HAIP matters for several reasons, including:
- A common language: The HAIP Reporting Framework provides a standardised baseline that allows regulators and companies to compare compliance processes across the industry, an essential in a world where agentic AI means different things to different people. For a company like Salesforce, whose Agentforce platform is deployed by enterprises across the EU, US, Japan, and beyond, this matters enormously. Today, a multinational client must configure separate compliance documentation for each jurisdiction, even when the underlying agent and its safeguards are identical. A common language means that responsible design, built once, can be recognised everywhere.

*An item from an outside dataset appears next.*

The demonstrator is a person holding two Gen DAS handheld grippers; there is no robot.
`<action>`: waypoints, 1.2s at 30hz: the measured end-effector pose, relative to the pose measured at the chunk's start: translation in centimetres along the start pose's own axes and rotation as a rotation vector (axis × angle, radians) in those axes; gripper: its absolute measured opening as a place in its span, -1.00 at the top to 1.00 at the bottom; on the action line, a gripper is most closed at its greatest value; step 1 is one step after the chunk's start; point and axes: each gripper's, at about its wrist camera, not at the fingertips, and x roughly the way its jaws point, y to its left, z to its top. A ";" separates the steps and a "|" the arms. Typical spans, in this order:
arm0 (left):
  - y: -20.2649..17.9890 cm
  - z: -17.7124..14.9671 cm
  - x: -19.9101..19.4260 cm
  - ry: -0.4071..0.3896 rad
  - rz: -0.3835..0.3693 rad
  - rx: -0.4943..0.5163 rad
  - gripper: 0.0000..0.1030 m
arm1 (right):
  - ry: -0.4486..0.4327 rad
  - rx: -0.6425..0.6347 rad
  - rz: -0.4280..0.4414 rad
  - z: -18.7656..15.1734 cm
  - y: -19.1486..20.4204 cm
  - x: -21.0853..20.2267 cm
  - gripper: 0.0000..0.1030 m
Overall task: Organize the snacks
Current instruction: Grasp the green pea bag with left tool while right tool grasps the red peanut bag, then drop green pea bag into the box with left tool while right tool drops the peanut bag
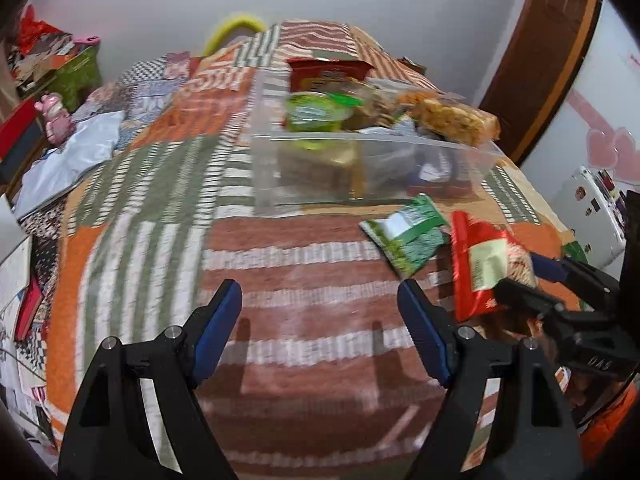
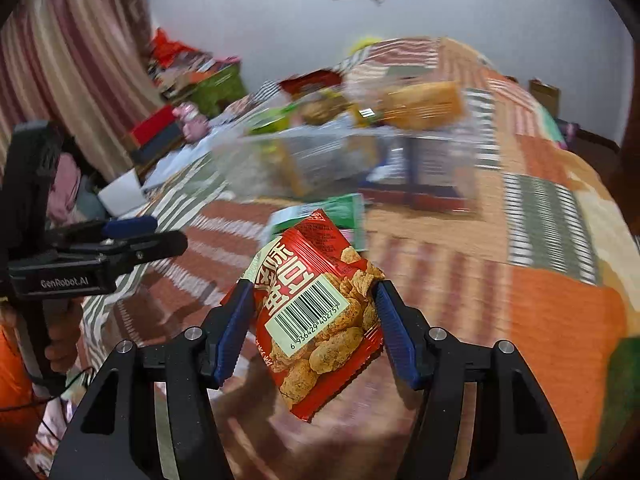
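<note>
Your right gripper [image 2: 314,316] had its blue-padded jaws closed against both sides of a red foil snack packet [image 2: 320,320] printed with fried pieces and bearing a white barcode label, and it held the packet clear of the bedspread. In the left wrist view the same red packet [image 1: 484,264] showed at the right edge, pinched in that gripper [image 1: 516,276].

Your left gripper [image 1: 320,312] stood partly open with nothing between its blue pads [image 1: 218,320]; only the patchwork bedspread of orange, brown and green stripes [image 1: 280,264] lay beneath it.

A green and white snack packet [image 1: 408,240] lay flat on the bedspread, just beside the red packet and just in front of a clear plastic storage box [image 1: 360,168]. That box sat farther back on the bedspread and was heaped with snacks: a green-lidded cup [image 1: 316,114], a clear bag of golden crackers [image 1: 452,118] resting over its right rim, and a red packet at the back [image 1: 328,70]. The box's lower contents were too blurred to tell.
</note>
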 end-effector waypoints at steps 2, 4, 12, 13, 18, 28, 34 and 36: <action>-0.9 0.5 0.8 0.015 -0.012 0.010 -0.55 | -0.024 0.033 -0.013 0.0 -1.4 -1.1 -0.14; -2.1 1.1 1.7 0.030 -0.023 0.024 -0.55 | -0.042 0.056 -0.027 0.1 -2.6 -1.9 -0.14; -7.0 3.9 6.6 0.092 0.006 0.185 -0.62 | -0.090 0.120 -0.033 0.3 -6.2 -4.3 -0.14; -7.4 4.3 7.3 0.107 0.016 0.211 -0.63 | -0.094 0.127 -0.031 0.3 -6.5 -4.5 -0.14; -8.0 5.4 9.6 0.145 -0.020 0.209 -0.67 | -0.105 0.149 -0.024 0.5 -7.6 -4.7 -0.14; -8.2 3.5 8.6 0.144 -0.104 0.243 -0.66 | -0.101 0.155 -0.012 0.8 -7.9 -4.1 -0.14; -8.0 2.2 7.7 0.108 -0.065 0.247 -0.12 | -0.099 0.150 -0.006 1.0 -7.2 -3.8 -0.14; -7.8 2.0 7.4 0.090 -0.055 0.236 -0.04 | -0.102 0.147 -0.002 1.1 -6.8 -3.9 -0.14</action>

- Global interoperability: In a fragmented regulatory environment, HAIP acts as a diplomatic bridge, ensuring that a company’s safety commitments in San Francisco carry weight in Tokyo and Brussels. Salesforce voluntarily publishes its responsible AI practices and invests heavily in making them robust, but without interoperability, those commitments must be re-translated for every regulatory context. That is not a problem of intent; it is a problem of infrastructure. HAIP provides that infrastructure.
- From “trust me” to “show me”: By making reports public on the OECD.AI platform, HAIP transforms transparency from a compliance burden to a competitive advantage and inspires a race to the top. Companies currently publish reports, such as Salesforce’s Trusted AI and Agents Report, on a voluntary basis. Centralising this kind of information from across industries on a single platform can further bolster the industry by publicly demonstrating a strong commitment to responsible AI. Critically, it also lowers the barrier for smaller companies: a streamlined, interoperable voluntary framework means that responsible AI is no longer a signal only large incumbents can afford to send.
A blueprint worth protecting
Just as the internet required global standards to scale safely, so too does AI. Just as the Payment Card Industry Data Security Standard created a single payment security standard that allowed small businesses to accept credit cards globally without a compliance army, a coherent AI governance framework provides companies of all sizes with a clear, achievable bar rather than an ever-shifting patchwork of national rules. The Hiroshima AI Process is that tool, a shared blueprint for trust that governments and the private sector must now work together to strengthen and expand.
Realising the opportunity of agentic AI responsibly demands more than good intentions. It demands frameworks that are globally coherent, publicly accountable, and built to keep pace with the technology itself. Salesforce remains committed to that work because the future of AI should be governed by shared principles that are ethical, agile, humane, and built to last.